Diane de Poitiers... Portreleri bugün hala Fransa'daki tüm müzelerde görülebilmektedir. Diana'da o soluk romantik kadın kahramandan eser yoktu. Evet, ince bir beli vardı ama diğer her şeyde en ufak bir incelik yoktu: vücudu gür ve canlılık doluydu. Çağdaşları ona "Güzelliğin çiçek açan çiçeği" diyordu. Her sabah buz gibi suyla yıkanıyordu. Daha sonra atına atladı ve bir sürü köpeğin peşinden koştu.
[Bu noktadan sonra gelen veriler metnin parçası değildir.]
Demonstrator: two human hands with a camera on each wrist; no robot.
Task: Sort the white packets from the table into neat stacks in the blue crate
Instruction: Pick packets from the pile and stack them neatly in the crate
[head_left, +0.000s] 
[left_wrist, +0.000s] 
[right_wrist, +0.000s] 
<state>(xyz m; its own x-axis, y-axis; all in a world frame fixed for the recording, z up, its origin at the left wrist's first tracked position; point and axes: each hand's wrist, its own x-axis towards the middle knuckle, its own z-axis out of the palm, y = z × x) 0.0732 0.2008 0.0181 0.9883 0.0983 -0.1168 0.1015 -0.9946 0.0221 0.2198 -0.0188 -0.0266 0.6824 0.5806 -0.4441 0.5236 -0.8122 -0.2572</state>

Onun için avlanmaktan daha büyük bir zevk yoktu.

Bu avcı Diana, 29 Mart 1515'te on beş yaşındayken, krallığın en önemli eyaletinin neredeyse genel valisi olan Normandiya Büyük Seneschal'i, elli altı yaşındaki kasvetli Baron Louis de Breze ile evlendi. Charles VII'nin gayri meşru oğlu ve Agnes Sorel tarafından.

En şaşırtıcı olanı ise baronun böylesine genç bir kızın kendisiyle evli olmasından hiç de heyecan duymamasıydı. İlk düğün gecesinden hemen sonraki gün, Mösyö Breze kralla birlikte sefere çıktı ve genç karısı onu beklerken bitkin düşüp ağladı. Diana, dönüşünde dindar bir eşin hayatını sürdürdü - sadık, şefkatli, sakin... Bu evlilik sadakati, zamanın ruhuna o kadar aykırıydı ki, ne çağdaşlar ne de tarihçiler buna inanmak istemedi. Diana'nın Francis I ile ilişkisi olduğu düşünülüyordu; bu yüzden iddiaya göre babasının hayatını kurtardığı için krala para ödedi. Diana'nın babası Jean de Poitiers, evlendikten sonra krala karşı düzenlenen bir komploya katıldı. Komplo ortaya çıktı, Jean de Poitiers ölüm cezasına çarptırıldı. Ancak Diana'nın ricasına boyun eğen Francis, de Poitiers zaten iskeledeyken onu affetti. Bunun için minnettarlıkla Diana'nın kralın lehine olduğu iddia edildi. Bu versiyon bazı tarihçiler tarafından ifade ediliyor ama belki bu sadece bir efsanedir? Francis'in Diana'nın portresinin altına sanki onun itibarını savunuyormuş gibi yazmam tesadüf müydü: "Baştan çıkarıcıların erişemeyeceği bir güzellik"? (Bu durum V. Hugo tarafından “Rigoletto” operasının yaratıldığı “Kral Kendini Eğlendiriyor” adlı dramada kullanılmıştır.)

Kısa süre sonra Diana dul kaldı ve kocasının yasını uzun süre tuttu. Genç prensler İspanya'dan eve döndüklerinde hâlâ yas tutuyordu. Francis bir keresinde Diana'ya genç adamın sessizliğinden ve yalnızlığından şikayet etmiştim. Genç Henry o sırada zaten on dört yaşındaydı. Kral homurdandı:

Tüm zamanını yalnız geçiriyor, saraylılarla çok az iletişim kuruyor ve günün çoğunu bahçeyi kazarak geçiriyor.

Mahkemenin zaten "harika bir münzevi" olarak adlandırdığı kişi, kılıç becerilerini şevkle geliştirdi, mükemmel bir uzun atlamacıydı, iyi bir biniciydi ama asla gülümsemedi. İspanya'da esaret altında geçirilen dört yıl, çocuğun geri çekilmesine neden oldu. Neden şaşıracaksınız? Diana krala güvence verdi:

Onu bana emanet et, ben de onu şövalyem yapacağım!

Tabii ki, şövalye romanlarındaki beyefendiden, hanımefendiye karşı saf ve çıkarsız sevgiyle, duygulardan değil, zihnin tutkusundan bahsetti. Aşık bir kalpteki iffet, insani bir duygudan çok ilahi bir duygudur! İnsani duygular da iyidir, ancak "güzel münzevi" onları düşünmedi bile. Sadece rüya görüyordu. Diana onun hayali oldu.